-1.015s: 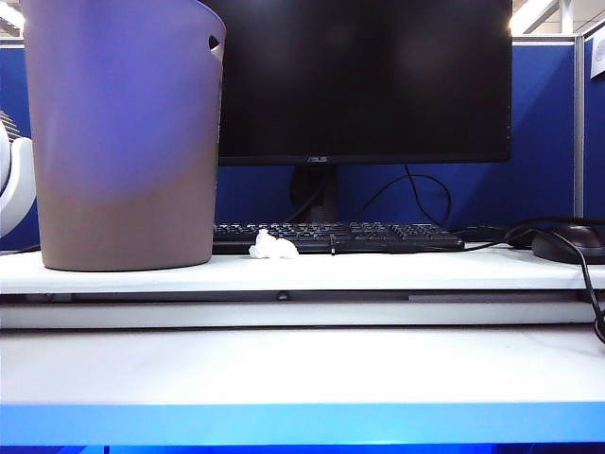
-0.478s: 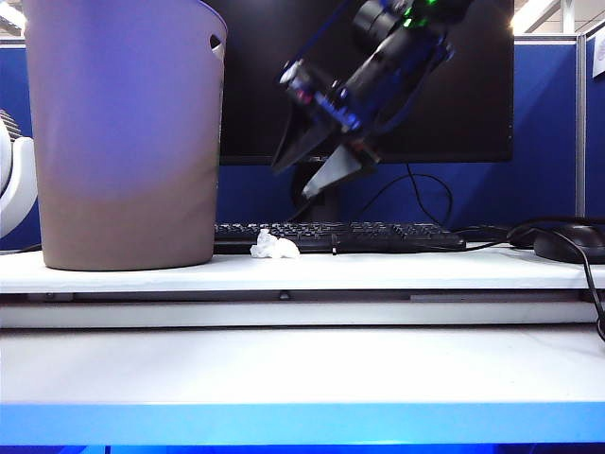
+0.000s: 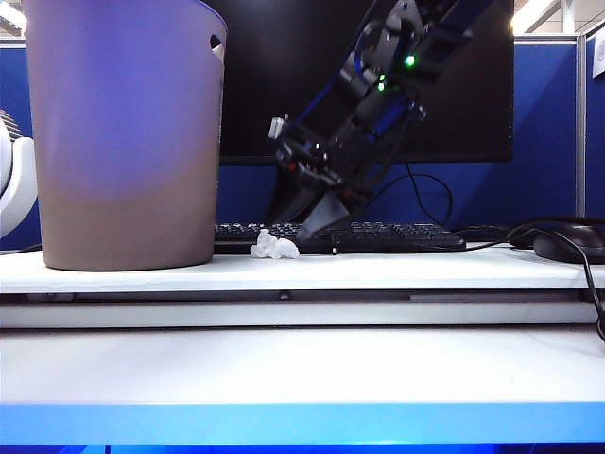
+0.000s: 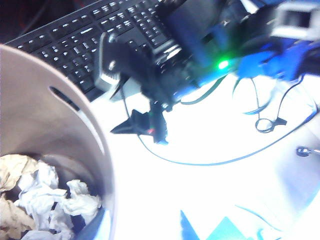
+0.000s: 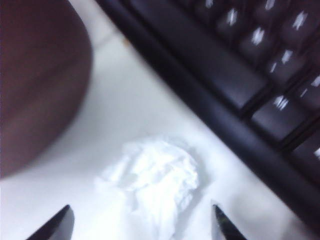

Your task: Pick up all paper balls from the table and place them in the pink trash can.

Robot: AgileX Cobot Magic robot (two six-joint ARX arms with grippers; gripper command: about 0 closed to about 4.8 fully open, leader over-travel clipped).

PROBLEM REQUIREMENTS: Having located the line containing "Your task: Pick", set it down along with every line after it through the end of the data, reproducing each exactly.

TASK RESULT:
Your task: Pick up all paper balls from the table and place them in the pink trash can.

Robot: AgileX Cobot Magic robot (two six-joint ARX arms with grippers; gripper command: about 0 closed to about 4.8 fully open, leader over-travel clipped).

Nothing else belongs to this answer.